- West German theatrical release poster
- Directed by: Paul Morrissey
- Screenplay by: Paul Morrissey
- Story by: Paul Morrissey
- Based on: Characters and concepts created by Bram Stoker for Dracula
- Produced by: Andrew Braunsberg; Carlo Ponti;
- Starring: Joe Dallesandro; Udo Kier; Maxime McKendry; Vittorio De Sica;
- Cinematography: Luigi Kuveiller
- Edited by: Jed Johnson; Franca Silvi (Italian version);
- Music by: Claudio Gizzi
- Production company: Compagnia Cinematografica Champion
- Distributed by: Euro International Films (Italy) Compagnie Française de Distribution Cinématographique (France)
- Release dates: 1 March 1974 (West Germany); 14 August 1975 (Italy);
- Running time: 106 minutes
- Countries: Italy; France;
- Language: English

= Blood for Dracula =

1974 film directed by Paul Morrissey

Blood for Dracula is a 1974 English-language horror film written and directed by Paul Morrissey. It stars Udo Kier, Joe Dallesandro, Maxime McKendry, Stefania Casini, Arno Juerging, and Vittorio De Sica. Upon its original 1974 release in both West Germany and the United States, the film was released as Andy Warhol's Dracula.

The film involves Count Dracula arriving in Italy to feast upon the blood of virgins, only to find difficulty with this due to the lack of virgins present in Italy.

Filming began shortly after the completion of Flesh for Frankenstein. Italian director Antonio Margheriti is credited in the Italian prints of the film. This misattribution led both producer Carlo Ponti and Margheriti to be put on trial for "continued and aggravated fraud against the state" by attempting to gain benefits by law for Italian films.
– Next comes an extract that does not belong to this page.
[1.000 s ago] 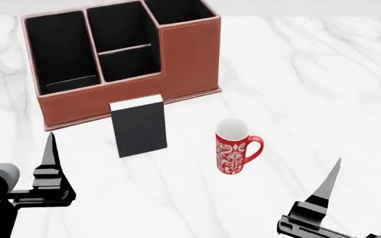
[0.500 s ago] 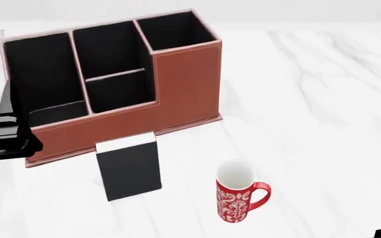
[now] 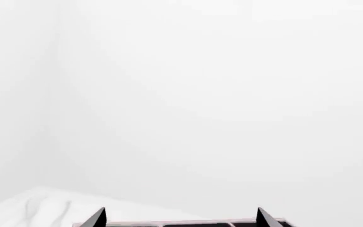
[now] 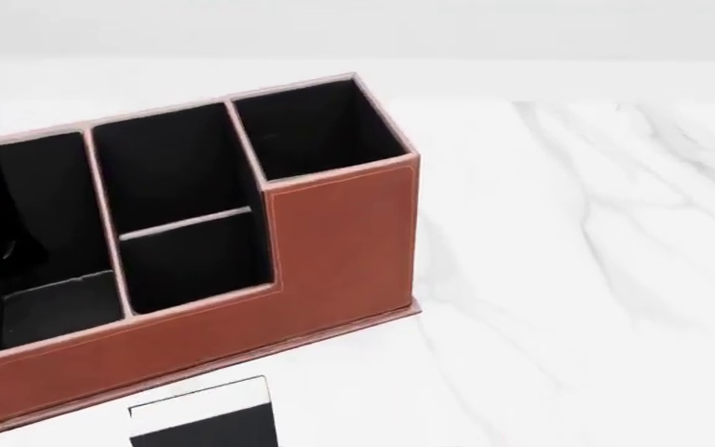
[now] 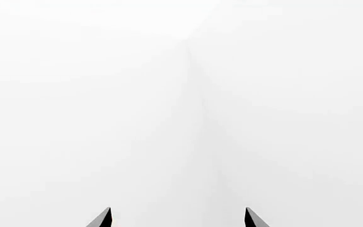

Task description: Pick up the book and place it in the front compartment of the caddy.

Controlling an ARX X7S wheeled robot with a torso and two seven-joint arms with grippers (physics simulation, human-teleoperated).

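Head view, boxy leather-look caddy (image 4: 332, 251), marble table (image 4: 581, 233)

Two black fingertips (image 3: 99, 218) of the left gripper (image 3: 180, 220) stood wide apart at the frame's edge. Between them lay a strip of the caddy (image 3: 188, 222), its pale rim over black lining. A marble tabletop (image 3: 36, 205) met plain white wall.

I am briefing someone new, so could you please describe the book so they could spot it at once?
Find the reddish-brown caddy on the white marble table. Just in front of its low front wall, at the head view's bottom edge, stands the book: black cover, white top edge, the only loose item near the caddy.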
According to the American Film Institute (AFI), the film opened to mixed reviews.

==Plot==
In the early 1920s a sickly and dying Count Dracula, who must drink the blood of virgins in order to survive, travels from Transylvania to pre-Fascist Italy, following his manservant Anton's plan and thinking that he will be more likely to find a virgin in a Catholic country. At the same time, all of Dracula's family has vanished because of the lack of virgins in their hometown, and because that family's reputation discourages others, particularly women, from going anywhere near Dracula's castle. Shortly after arriving in Italy, Dracula befriends Il Marchese di Fiore (De Sica), an impecunious Italian landowner who, with a lavish estate that is falling into a decline, is all too willing to marry off one of his four daughters to the wealthy aristocrat.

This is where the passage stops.